■ **Required action**
Some of the lines below need repeating. Reproduce exactly those between the lines holding "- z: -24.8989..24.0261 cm" and "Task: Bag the", inclusive.

--- Source data Enclosed Below ---

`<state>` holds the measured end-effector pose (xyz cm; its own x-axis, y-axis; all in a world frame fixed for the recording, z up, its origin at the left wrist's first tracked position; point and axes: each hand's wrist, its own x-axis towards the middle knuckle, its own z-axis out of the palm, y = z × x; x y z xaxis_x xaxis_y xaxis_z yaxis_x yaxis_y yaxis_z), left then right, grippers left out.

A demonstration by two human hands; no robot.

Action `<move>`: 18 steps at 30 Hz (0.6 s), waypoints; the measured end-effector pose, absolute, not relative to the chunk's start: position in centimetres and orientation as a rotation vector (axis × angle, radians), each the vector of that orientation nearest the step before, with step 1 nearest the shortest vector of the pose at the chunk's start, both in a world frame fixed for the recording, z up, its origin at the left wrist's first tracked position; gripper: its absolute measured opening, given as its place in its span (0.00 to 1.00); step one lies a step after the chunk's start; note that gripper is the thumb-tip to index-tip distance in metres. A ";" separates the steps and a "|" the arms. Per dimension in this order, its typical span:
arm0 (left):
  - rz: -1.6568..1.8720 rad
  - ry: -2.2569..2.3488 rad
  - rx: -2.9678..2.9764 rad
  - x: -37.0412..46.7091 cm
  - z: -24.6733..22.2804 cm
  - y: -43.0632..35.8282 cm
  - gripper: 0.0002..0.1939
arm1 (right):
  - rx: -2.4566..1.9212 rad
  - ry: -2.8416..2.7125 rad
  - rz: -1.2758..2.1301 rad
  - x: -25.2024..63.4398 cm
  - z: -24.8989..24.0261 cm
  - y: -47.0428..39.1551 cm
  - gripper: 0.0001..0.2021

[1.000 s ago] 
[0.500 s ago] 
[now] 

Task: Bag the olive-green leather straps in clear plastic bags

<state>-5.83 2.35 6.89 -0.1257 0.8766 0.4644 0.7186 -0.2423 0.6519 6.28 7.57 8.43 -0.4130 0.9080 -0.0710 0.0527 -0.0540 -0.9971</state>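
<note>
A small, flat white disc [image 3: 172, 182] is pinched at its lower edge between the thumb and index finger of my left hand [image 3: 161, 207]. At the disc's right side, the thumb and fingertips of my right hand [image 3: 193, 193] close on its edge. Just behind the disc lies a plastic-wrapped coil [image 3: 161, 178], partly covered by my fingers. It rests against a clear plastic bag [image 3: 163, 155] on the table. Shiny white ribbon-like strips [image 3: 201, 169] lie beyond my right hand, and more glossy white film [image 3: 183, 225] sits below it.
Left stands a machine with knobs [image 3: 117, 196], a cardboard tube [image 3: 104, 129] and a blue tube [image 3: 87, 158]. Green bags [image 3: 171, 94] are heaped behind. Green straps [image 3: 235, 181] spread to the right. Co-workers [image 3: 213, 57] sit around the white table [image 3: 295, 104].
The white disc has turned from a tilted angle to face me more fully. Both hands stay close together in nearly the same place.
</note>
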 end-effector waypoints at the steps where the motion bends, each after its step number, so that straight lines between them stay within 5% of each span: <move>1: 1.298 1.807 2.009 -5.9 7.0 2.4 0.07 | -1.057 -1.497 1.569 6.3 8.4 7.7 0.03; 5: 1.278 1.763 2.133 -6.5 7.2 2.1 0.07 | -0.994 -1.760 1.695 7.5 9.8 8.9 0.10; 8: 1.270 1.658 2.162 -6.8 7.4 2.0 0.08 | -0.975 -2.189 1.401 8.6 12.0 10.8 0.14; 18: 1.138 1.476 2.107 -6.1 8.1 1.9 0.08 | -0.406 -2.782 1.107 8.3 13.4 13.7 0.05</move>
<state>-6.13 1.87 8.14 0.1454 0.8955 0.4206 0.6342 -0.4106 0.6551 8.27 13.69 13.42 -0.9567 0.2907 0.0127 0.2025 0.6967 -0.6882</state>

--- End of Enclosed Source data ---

■ **Completed exercise**
  - z: -24.8989..24.0261 cm
  - y: -47.0428..39.1551 cm
  - gripper: 0.0001..0.2021

[1.000 s ago] 
[0.500 s ago] 
[now] 

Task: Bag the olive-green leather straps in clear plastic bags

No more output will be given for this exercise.